Saat Biao dan Mr. Paul telah sibuk mengurus Sharin. Di atas bukit telah terdengar tembakan yang begitu mengerikan. Biao menatap wajah Mr. Paul dengan seksama.
“Mereka tidak akan membiarkan kita pergi dari tempat ini dalam keadaan selamat,” ucap Biao sambil mempererat pelukannya di tubuh Sharin.

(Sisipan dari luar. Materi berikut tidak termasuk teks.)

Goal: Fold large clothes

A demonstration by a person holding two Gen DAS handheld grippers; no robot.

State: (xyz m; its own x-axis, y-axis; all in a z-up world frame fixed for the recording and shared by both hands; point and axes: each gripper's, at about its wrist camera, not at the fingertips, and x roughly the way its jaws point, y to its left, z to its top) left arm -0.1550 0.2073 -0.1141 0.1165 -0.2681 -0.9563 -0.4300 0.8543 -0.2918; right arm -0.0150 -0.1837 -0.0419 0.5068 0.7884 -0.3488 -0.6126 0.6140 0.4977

“Aku akan mengatasi mereka. Sebaiknya, kau segera membawa Sharin ke rumah sakit. Aku akan berusaha menghalangi mereka agar tidak menyerangmu.” Mr. Paul menaikan senjata apinya. Pria itu siap bertempur dengan orang-orang yang berniat mencelakainya.
Sedangkan Biao berjalan menuju ke mobil. Pria itu meletakkan Sharin di dalam mobil lalu memakaikannya sabuk pengaman. Biao berdiri di samping mobil. Ia melihat semua orang sedang bertarung dengan begitu menegangkan.
Biao merasa tidak enak jika ia harus pergi dan menghindar. Sambil menggulung lengan kemejanya, Biao berjalan mendekati beberapa musuhnya yang telah bertarung melawan bawahan Biao.
DUAARR DUARR
Entah dari mana tembakan itu berasal, yang pasti suara tembakan itu sungguh memekakan telinga. Ayato dan Kagawa kembali muncul di lokasi pertempuran. Dua pria itu memegang senjata api berukuran panjang dengan ratusan peluru di dalamnya.
Tidak mau menunggu lama. Ayato dan Kagawa menyerang seluruh pasukan milik Biao dan Mr. Paul secara bersamaan. Dalam hitungan detik, ratusan peluru yang mereka keluarkan berhasil membuat semua musuhnya lumpuh tak berdaya.
Di perbukitan itu hanya tersisa Biao dan Mr. Paul. Dua pria tangguh itu berdiri saling bersampingan. Mereka menghadap ke arah Ayato dan Kagawa. Walau terbilang senjata api yang merek miliki tidak ada apa-apanya. Tapi, mereka berjuang keras untuk memenangkan pertarungan.
Biao dan Mr. Paul mengeluarkan tembakan ke arah Ayato dan Kagawa berada. Mereka juga melakukan gerakan untuk menghindari peluru yang terus-terusan mengincar mereka dengan sadis dan mengerikan.
“Biao, awas!” Mr. Paul mendorong Biao saat melihat beberapa peluru mengincartubuh pria tangguh itu.
Biao menatap peluru yang hampir saja melukainya, “Terima kasih.”
“Kita harus bekerja sama kali ini. Aku akan menghadapi pria yang kanan dan kau yang kiri,” ucap Mr. Paul kepada Biao.
“Baiklah, aku setuju.” Biao menatap wajah Ayato. Memang pria itu yang akan menjadi lawannya. Biao mulai mempersiapkan dirinya sebelum berlari untuk menyerang. Tangannya terkepal kuat dan siap memberi hadiah kepada musuhnya sebuah pukulan yang menyakitkan.